Moving on (a bit), in a clip that aired on Sky Sports earlier this month, Justin Rose said: “I think America have tried too hard to become a team, whereas [with] Europe it’s a bit more natural and organic. I think it comes from deeper roots. Being a great team is having a kind of real good theme and having an identity that has come from the players [who came] before you and you all buy into that vision.”
To be even-handed here, Rose did also say: “I think the US team have definitely bonded a lot more in recent years.” I don’t doubt that. The first Ryder Cup I attended in the US was the first one Europe won overseas, at Muirfield Village in 1987. Going into the afternoon fourballs on the second day, Europe held a five-point advantage. Among the omitted Americans was Mark Calcavecchia. He had only played once, he and Andy Bean losing an extraordinary fourball match on the final green to Bernhard Langer and Sandy Lyle 24 hours before. Captain Jack Nicklaus had sat him out again.

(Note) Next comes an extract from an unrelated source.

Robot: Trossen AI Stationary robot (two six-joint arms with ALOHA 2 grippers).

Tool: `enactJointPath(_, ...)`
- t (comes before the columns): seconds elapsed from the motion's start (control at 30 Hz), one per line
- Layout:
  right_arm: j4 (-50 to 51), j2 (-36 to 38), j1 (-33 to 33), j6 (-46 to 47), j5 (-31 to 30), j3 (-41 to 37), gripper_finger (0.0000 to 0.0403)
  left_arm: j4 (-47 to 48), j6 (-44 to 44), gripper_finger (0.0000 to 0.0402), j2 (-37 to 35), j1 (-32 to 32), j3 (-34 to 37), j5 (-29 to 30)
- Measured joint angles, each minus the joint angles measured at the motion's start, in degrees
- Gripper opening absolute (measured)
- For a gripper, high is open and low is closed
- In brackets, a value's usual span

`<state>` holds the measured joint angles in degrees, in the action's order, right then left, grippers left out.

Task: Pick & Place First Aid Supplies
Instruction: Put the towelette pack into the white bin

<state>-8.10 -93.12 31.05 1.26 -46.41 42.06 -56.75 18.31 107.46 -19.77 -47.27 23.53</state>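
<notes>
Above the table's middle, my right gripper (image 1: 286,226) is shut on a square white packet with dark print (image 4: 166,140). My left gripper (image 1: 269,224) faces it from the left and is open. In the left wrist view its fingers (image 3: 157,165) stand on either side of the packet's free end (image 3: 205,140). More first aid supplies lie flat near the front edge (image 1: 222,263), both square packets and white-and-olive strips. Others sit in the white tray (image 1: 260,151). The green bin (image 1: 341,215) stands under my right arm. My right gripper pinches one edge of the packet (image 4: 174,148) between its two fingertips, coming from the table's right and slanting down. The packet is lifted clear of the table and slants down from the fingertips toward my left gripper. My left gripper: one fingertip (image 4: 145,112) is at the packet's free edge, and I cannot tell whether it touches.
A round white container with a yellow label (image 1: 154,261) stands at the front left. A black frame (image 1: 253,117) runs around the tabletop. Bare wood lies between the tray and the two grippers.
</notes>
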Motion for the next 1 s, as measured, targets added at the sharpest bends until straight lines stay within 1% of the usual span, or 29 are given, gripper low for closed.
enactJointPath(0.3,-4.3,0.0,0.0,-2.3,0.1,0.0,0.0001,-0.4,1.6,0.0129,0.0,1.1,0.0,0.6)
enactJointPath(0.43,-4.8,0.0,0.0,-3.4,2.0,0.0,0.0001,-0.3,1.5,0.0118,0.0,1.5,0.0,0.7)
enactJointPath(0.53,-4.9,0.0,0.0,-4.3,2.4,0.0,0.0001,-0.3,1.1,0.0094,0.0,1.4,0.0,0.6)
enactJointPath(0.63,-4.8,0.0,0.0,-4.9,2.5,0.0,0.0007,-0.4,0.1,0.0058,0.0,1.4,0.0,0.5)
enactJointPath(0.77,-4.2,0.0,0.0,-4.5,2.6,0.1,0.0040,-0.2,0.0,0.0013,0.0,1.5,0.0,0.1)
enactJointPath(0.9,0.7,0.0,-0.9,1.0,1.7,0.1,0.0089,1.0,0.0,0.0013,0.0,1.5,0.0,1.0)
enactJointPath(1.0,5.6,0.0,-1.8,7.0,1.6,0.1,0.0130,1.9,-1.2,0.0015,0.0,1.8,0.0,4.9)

I had done a couple of stories with Calcavecchia that year. I approached him that afternoon while he was watching a match with some team-mates (the notion that these days a journalist might have the opportunity to talk to a team member on the course during the Ryder Cup would be as credible as claiming to have just seen a stegosaurus) and said I was surprised he’d been left out three times. “Not as surprised as me,” he replied. “Jack hasn’t spoken to me about it yet.”
Calcavecchia beat Nick Faldo in the singles but Europe won the match 15-13. So, yes, the bonding on the American side has improved. As has the money: from non-existent to, seemingly, existential.